Hélder rangeu os dentes, encarando Vinicius.
Ele com certeza faria esse Vinicius pagar caro. Cedo ou tarde, pediria ao irmão J para dar um jeito nele!
O carro entrou no Jardim Sombrio.
Dona Maisa, ao ver Alícia doente daquele jeito, ficou com o coração apertado.
— Como ela ficou com essa febre toda?
Kylen olhou para ela.
Ela imediatamente baixou o tom de voz:
— O médico da família já chegou.
Quando a agulha do soro foi inserida na mão de Alícia, ela franziu a testa e abriu os olhos lentamente.
O frasco de soro acima balançou algumas vezes, deixando-a ainda mais tonta. Ao virar a cabeça, viu o homem de aura fria parado ao lado da cama.
Ela falou com uma voz fraca e autodepreciativa:
— Hélder, você não precisa usar a máscara do Kylen para me agradar... eu não estou nem um pouco feliz...
— Senhora, a senhora está delirando mesmo. O Hélder não está aqui. — Dona Maisa segurou a outra mão dela.

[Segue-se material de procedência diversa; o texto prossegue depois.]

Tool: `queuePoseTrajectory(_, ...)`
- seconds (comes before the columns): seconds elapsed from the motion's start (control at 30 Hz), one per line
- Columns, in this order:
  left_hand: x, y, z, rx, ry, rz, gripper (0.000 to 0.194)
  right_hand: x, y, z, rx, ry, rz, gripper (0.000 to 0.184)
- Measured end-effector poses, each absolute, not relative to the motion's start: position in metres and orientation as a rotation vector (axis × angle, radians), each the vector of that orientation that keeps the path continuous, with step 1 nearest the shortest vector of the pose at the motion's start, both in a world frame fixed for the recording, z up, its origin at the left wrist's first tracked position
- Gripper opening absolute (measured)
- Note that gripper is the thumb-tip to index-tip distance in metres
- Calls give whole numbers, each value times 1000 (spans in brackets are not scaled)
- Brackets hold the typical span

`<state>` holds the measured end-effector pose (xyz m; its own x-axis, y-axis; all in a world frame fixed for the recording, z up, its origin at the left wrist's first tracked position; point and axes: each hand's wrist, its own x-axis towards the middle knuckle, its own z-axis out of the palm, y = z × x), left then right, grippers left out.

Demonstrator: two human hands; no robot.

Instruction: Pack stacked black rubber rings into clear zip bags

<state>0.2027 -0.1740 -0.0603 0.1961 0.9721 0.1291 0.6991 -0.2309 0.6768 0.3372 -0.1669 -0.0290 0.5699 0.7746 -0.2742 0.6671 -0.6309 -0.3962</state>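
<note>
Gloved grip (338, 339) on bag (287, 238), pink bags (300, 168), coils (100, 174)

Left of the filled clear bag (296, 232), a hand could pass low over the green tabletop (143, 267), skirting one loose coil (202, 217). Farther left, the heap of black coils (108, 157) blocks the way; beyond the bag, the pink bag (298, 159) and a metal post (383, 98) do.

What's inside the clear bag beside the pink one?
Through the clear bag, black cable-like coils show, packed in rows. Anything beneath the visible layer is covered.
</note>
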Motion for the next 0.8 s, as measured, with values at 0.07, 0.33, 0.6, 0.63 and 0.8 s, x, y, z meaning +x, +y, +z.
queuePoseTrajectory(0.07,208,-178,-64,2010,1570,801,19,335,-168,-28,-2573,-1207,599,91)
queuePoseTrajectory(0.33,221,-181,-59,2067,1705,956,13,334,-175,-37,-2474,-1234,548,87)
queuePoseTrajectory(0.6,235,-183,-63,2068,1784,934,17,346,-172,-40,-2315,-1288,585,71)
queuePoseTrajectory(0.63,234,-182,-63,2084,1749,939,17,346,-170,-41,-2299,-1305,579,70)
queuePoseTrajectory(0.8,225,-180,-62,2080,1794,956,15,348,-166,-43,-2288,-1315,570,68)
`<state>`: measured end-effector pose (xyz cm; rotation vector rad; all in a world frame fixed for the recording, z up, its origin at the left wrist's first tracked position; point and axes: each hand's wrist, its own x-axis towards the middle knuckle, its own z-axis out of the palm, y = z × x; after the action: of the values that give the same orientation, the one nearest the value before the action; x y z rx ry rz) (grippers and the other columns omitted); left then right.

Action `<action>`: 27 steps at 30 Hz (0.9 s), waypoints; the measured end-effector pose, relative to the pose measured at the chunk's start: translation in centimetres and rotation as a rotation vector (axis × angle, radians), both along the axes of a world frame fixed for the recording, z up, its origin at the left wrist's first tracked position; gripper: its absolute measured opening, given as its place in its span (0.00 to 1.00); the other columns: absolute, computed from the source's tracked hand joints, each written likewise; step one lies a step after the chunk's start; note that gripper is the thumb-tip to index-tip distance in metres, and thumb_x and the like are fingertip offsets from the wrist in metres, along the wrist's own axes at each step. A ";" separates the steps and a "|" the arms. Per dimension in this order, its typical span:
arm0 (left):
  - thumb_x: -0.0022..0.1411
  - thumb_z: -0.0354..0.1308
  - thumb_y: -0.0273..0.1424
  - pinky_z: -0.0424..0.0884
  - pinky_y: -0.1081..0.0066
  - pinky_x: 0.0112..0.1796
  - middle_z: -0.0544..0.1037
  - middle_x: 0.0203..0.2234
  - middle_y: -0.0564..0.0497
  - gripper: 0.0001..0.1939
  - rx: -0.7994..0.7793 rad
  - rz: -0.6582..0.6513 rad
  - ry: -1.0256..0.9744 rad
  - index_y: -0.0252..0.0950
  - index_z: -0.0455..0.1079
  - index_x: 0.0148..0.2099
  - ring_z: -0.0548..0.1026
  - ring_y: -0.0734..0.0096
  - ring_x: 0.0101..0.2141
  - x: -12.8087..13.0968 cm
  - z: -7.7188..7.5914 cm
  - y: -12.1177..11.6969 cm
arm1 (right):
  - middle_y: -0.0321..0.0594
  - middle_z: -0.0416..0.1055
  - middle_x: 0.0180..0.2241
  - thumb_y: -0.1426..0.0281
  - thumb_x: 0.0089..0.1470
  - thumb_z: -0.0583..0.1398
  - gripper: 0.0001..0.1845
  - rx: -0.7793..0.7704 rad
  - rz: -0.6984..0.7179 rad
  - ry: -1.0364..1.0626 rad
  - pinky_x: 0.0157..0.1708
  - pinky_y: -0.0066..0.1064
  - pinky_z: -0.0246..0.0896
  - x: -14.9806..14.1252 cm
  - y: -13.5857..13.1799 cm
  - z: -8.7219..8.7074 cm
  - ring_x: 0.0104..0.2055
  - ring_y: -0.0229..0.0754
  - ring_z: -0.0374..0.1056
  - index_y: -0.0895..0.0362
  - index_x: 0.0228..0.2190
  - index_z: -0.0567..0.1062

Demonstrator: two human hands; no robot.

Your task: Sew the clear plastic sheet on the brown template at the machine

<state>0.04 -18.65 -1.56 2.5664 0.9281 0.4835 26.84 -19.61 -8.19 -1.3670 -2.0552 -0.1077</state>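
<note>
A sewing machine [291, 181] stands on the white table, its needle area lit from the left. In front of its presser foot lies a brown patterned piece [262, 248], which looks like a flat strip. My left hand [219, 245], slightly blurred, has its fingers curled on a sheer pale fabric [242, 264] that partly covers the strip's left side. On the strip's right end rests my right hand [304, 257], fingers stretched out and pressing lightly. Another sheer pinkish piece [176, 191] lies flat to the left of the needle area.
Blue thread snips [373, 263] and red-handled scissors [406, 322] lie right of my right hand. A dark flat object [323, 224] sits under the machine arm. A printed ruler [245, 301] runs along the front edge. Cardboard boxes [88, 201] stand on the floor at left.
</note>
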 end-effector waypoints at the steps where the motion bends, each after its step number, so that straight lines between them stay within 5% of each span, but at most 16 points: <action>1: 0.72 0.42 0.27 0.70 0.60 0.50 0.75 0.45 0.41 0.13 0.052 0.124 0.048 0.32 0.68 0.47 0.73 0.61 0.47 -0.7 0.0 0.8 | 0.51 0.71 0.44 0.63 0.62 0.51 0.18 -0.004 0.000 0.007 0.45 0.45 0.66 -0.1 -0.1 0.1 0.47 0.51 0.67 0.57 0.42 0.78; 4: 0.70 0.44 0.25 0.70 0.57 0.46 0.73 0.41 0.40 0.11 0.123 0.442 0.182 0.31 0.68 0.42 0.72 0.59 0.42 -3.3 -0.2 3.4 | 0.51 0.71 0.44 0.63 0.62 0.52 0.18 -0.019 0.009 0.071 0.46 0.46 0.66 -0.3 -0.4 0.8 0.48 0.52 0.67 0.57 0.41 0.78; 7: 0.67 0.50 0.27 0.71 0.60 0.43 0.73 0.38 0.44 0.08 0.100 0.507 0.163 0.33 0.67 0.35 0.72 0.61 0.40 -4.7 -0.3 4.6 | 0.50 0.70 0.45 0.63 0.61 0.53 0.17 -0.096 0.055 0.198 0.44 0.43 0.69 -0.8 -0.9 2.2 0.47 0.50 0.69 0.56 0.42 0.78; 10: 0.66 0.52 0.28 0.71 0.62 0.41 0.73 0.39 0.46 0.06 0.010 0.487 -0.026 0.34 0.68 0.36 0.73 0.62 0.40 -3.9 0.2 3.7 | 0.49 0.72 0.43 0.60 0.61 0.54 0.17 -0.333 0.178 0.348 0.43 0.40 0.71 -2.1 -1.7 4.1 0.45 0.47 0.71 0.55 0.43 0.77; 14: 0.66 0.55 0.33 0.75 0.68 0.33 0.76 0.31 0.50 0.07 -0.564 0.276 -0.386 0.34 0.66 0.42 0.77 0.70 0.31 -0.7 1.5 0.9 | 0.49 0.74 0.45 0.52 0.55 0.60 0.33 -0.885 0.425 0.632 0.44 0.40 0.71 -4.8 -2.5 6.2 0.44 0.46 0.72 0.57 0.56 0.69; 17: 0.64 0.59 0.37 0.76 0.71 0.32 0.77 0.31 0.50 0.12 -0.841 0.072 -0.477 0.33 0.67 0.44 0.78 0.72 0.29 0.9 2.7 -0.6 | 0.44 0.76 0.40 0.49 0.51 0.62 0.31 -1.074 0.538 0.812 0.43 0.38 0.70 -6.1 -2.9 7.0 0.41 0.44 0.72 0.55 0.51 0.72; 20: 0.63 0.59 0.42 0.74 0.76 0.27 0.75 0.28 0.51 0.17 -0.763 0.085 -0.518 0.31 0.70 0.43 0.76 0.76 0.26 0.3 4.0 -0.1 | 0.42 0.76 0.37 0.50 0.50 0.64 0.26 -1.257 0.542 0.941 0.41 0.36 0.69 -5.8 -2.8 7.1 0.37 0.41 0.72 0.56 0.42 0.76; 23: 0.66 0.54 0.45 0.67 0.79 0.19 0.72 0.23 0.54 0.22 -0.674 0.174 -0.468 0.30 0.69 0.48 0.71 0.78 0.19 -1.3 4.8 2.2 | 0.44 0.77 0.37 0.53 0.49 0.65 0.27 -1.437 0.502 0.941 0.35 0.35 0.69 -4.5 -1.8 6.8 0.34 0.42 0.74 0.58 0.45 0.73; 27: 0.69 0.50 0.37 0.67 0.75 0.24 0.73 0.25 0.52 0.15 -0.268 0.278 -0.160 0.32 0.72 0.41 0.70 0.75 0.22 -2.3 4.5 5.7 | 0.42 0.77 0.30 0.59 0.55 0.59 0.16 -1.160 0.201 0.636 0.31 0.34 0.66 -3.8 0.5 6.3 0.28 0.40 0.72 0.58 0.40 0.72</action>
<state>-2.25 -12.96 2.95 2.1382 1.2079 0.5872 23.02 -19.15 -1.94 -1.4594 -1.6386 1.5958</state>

Ela tinha tomado um antitérmico dado por Kylen e agora a febre começava a baixar, fazendo sua testa suar. Dona Maisa limpava o suor delicadamente com um lenço.
Ao ver Dona Maisa, Alícia finalmente conseguiu distinguir o ambiente ao redor.
Um quarto clássico e elegante.
Era o Jardim Sombrio.
E não era o quarto onde ela dormia antes; era o quarto de Kylen.
No ar, havia uma mistura suave de cheiro de remédio e cedro. O nariz de Alícia ardeu, e ela virou o rosto, sem olhar para ninguém.
Ouviu-se um barulho de movimento atrás dela, alguém andando, e depois o som da porta se fechando.